The records:
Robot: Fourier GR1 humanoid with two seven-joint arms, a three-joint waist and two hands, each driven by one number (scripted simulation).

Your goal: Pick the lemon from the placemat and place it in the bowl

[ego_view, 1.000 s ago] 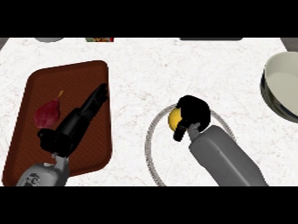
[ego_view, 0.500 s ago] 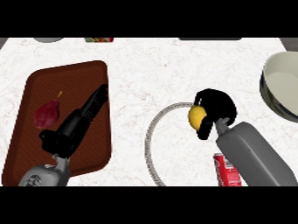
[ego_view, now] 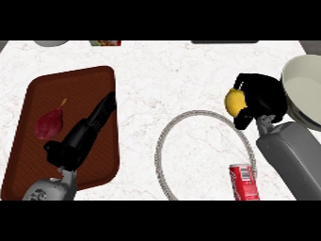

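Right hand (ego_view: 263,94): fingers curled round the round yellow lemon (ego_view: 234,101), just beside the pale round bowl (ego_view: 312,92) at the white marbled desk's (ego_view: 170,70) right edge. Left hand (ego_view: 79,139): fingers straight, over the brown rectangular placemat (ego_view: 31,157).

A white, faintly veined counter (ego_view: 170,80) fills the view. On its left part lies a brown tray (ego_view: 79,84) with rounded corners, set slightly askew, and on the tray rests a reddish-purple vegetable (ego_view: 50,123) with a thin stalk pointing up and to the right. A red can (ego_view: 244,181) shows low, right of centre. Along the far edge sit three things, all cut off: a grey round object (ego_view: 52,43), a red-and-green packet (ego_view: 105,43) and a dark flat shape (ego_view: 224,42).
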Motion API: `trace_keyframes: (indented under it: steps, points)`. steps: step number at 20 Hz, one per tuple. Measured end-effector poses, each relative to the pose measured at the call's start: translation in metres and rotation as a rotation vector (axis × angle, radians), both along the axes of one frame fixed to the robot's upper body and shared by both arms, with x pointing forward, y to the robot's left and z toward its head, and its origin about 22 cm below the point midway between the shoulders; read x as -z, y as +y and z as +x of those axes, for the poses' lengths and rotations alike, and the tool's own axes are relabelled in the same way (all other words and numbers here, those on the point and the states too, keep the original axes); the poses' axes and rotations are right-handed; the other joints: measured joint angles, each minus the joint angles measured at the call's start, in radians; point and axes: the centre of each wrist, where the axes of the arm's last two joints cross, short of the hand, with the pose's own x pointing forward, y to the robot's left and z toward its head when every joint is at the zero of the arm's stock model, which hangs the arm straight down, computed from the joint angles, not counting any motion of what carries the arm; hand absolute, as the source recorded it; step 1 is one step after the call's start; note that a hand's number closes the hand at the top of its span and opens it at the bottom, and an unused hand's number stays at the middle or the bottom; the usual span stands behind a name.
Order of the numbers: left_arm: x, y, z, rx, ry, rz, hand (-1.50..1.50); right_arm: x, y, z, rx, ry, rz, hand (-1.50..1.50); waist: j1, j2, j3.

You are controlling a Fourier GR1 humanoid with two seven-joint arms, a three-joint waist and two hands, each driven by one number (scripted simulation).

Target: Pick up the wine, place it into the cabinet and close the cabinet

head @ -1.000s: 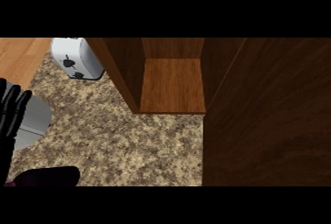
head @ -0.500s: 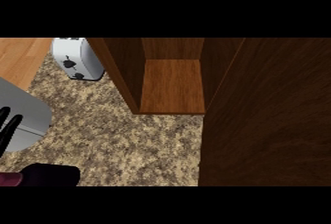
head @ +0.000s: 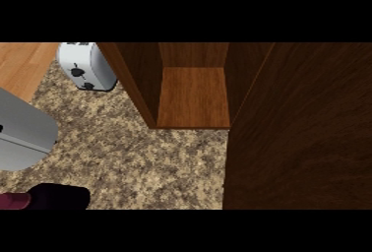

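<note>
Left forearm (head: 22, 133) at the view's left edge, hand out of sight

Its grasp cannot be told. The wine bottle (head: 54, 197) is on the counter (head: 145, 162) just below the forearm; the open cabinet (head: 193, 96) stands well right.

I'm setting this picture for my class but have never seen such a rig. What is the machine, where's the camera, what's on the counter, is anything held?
The camera sits in a humanoid robot's head, looking steeply down at a kitchen counter. The grey shape at the left edge is its left forearm; neither hand shows, so nothing is seen held. On the counter stand a white toaster, upper left, and an open wooden cabinet. The dark panel on the right appears to be its door. The dark wine bottle shows at the lower left edge, partly cut off.
</note>
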Motion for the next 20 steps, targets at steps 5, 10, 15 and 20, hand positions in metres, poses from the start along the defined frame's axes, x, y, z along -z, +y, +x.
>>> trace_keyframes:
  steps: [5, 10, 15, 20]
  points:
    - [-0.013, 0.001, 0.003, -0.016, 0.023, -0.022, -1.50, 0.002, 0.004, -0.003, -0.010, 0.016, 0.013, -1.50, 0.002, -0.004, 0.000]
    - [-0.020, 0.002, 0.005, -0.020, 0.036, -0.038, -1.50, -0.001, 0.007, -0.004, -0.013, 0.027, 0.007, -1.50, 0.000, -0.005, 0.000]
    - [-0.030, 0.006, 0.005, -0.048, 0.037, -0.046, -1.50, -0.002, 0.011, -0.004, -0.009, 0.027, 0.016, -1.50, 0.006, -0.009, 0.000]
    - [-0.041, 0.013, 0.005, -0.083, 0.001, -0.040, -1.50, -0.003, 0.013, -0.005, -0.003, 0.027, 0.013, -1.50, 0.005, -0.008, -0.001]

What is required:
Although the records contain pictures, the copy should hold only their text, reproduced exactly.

Answer section:
Robot: Fourier GR1 humanoid with two seven-joint arms, a three-joint waist and two hands, each driven by one number (scripted simulation).

Your goal: Pick the lemon from the placemat and place it in the bowl

[ego_view, 1.000 s ago] 
[ego_view, 0.500 s ago] 
[ego_view, now] 

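Right hand (ego_view: 263,94): fingers curled round the round yellow lemon (ego_view: 234,101), just beside the pale round bowl (ego_view: 312,92) at the white marbled desk's (ego_view: 170,70) right edge. Left hand (ego_view: 79,139): fingers straight, over the brown rectangular placemat (ego_view: 31,157).

A white, faintly veined counter (ego_view: 170,80) fills the view. On its left part lies a brown tray (ego_view: 79,84) with rounded corners, set slightly askew, and on the tray rests a reddish-purple vegetable (ego_view: 50,123) with a thin stalk pointing up and to the right. A red can (ego_view: 244,181) shows low, right of centre. Along the far edge sit three things, all cut off: a grey round object (ego_view: 52,43), a red-and-green packet (ego_view: 105,43) and a dark flat shape (ego_view: 224,42).
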Motion API: `trace_keyframes: (indented under it: steps, points)`. steps: step number at 20 Hz, one per tuple. Measured end-effector poses, each relative to the pose measured at the call's start: translation in metres and rotation as a rotation vector (axis × angle, radians), both along the axes of one frame fixed to the robot's upper body and shared by both arms, with x pointing forward, y to the robot's left and z toward its head, and its origin about 22 cm below the point midway between the shoulders; read x as -z, y as +y and z as +x of those axes, for the poses' lengths and rotations alike, and the tool's own axes are relabelled in the same way (all other words and numbers here, those on the point and the states too, keep the original axes); the poses' axes and rotations are right-handed; the other joints: measured joint angles, each minus the joint angles measured at the call's start, in radians; point and axes: the centre of each wrist, where the axes of the arm's last two joints cross, short of the hand, with the pose's own x pointing forward, y to the robot's left and z toward its head when every joint is at the zero of the arm's stock model, which hangs the arm straight down, computed from the joint angles, not counting any motion of what carries the arm; hand absolute, as the source recorded it; step 1 is one step after the call's start; note that a hand's number closes the hand at the top of its span and opens it at the bottom, and an unused hand's number stays at the middle or the bottom; the usual span stands behind a name.
Order of the numbers: left_arm: x, y, z, rx, ry, rz, hand (-1.50..1.50); right_arm: x, y, z, rx, ry, rz, hand (-1.50..1.50); waist: j1, j2, j3.

You are controlling a Fourier GR1 humanoid with two seven-joint arms, a three-joint waist and two hands, each driven by one number (scripted simulation).

Target: Pick up the wine, place it into the cabinet and close the cabinet

head @ -1.000s: 
head @ -0.500s: 
head @ +0.000s: 

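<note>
Left forearm (head: 22, 133) at the view's left edge, hand out of sight

Its grasp cannot be told. The wine bottle (head: 54, 197) is on the counter (head: 145, 162) just below the forearm; the open cabinet (head: 193, 96) stands well right.

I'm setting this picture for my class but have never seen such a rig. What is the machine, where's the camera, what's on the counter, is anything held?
The camera sits in a humanoid robot's head, looking steeply down at a kitchen counter. The grey shape at the left edge is its left forearm; neither hand shows, so nothing is seen held. On the counter stand a white toaster, upper left, and an open wooden cabinet. The dark panel on the right appears to be its door. The dark wine bottle shows at the lower left edge, partly cut off.
</note>
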Motion for the next 20 steps, targets at steps 5, 10, 15 and 20, hand positions in metres, poses from the start along the defined frame's axes, x, y, z along -z, +y, +x.
>>> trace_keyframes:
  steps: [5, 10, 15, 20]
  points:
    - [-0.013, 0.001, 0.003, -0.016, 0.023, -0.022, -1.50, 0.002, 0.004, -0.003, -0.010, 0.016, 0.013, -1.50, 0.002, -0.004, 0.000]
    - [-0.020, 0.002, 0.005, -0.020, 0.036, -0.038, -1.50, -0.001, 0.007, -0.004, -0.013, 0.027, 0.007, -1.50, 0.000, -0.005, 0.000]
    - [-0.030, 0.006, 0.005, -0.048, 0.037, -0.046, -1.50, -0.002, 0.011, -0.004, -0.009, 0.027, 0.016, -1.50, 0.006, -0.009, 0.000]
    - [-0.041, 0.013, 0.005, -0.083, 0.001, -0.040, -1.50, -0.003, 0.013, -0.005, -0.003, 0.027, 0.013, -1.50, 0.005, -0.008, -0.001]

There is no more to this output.